◆ What is required ◆
The word "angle": say how many lines of the data below contain it, and give the number alone.

-- Supplied records follows --

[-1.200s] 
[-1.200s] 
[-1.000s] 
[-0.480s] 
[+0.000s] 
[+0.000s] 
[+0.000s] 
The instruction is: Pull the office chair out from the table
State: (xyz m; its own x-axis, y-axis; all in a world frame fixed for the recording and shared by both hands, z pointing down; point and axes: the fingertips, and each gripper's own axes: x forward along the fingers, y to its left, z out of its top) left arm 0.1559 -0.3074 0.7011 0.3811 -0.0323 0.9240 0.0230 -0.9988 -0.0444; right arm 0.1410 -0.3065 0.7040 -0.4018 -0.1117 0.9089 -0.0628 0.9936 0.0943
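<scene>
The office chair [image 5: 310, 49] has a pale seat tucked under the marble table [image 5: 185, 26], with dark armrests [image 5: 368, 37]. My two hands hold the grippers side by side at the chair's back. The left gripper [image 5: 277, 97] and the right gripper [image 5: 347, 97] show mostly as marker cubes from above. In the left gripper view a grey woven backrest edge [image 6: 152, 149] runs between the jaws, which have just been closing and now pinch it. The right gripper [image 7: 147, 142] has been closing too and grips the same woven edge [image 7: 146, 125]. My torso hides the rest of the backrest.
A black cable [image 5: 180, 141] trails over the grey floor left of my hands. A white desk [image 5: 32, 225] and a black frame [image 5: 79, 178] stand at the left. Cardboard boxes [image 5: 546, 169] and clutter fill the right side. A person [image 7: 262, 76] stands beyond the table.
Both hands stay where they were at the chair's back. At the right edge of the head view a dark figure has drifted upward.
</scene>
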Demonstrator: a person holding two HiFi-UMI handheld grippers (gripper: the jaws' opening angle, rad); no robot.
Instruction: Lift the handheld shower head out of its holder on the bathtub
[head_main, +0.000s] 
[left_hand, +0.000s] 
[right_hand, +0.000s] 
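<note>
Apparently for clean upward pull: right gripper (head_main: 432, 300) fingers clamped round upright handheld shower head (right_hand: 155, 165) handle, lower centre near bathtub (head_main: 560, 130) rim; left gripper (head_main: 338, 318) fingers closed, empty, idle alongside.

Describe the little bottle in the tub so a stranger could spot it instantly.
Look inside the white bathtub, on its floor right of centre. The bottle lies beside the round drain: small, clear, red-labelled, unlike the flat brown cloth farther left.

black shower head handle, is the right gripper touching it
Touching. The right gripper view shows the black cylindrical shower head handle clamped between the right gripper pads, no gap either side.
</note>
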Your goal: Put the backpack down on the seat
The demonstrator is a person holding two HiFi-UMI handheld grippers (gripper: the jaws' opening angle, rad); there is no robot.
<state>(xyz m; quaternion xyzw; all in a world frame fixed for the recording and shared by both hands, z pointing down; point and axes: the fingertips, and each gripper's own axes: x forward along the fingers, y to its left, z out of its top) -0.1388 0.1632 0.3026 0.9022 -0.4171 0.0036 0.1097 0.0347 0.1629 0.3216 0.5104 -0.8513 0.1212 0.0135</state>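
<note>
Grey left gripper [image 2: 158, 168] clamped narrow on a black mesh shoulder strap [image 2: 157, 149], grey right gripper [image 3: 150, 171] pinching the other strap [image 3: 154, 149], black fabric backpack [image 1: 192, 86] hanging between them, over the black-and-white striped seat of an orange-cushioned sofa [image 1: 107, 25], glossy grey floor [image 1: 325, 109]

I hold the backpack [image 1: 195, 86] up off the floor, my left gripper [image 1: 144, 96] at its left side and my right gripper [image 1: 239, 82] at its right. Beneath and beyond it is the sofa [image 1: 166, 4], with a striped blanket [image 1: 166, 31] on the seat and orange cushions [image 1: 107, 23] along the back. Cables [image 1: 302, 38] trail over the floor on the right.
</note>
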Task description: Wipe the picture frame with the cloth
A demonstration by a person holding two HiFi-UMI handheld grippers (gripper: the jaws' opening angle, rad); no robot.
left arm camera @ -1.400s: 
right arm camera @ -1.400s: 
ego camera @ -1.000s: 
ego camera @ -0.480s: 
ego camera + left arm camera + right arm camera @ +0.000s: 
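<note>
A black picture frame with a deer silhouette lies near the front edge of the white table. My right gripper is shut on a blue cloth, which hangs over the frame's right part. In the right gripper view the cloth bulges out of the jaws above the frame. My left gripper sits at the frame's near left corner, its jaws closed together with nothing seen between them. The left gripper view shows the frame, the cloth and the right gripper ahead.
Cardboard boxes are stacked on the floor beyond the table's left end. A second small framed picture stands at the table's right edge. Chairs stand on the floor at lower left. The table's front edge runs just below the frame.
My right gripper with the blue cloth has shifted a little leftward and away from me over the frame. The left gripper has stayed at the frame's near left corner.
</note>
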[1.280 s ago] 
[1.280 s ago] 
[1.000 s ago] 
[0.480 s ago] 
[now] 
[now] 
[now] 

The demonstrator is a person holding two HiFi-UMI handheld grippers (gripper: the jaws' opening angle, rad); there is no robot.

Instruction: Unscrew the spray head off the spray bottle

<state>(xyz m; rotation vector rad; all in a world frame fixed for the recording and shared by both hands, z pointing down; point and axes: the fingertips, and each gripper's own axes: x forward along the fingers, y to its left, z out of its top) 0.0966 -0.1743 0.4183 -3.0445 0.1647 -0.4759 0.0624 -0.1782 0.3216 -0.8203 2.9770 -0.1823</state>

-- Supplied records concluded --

◆ Answer section ◆
4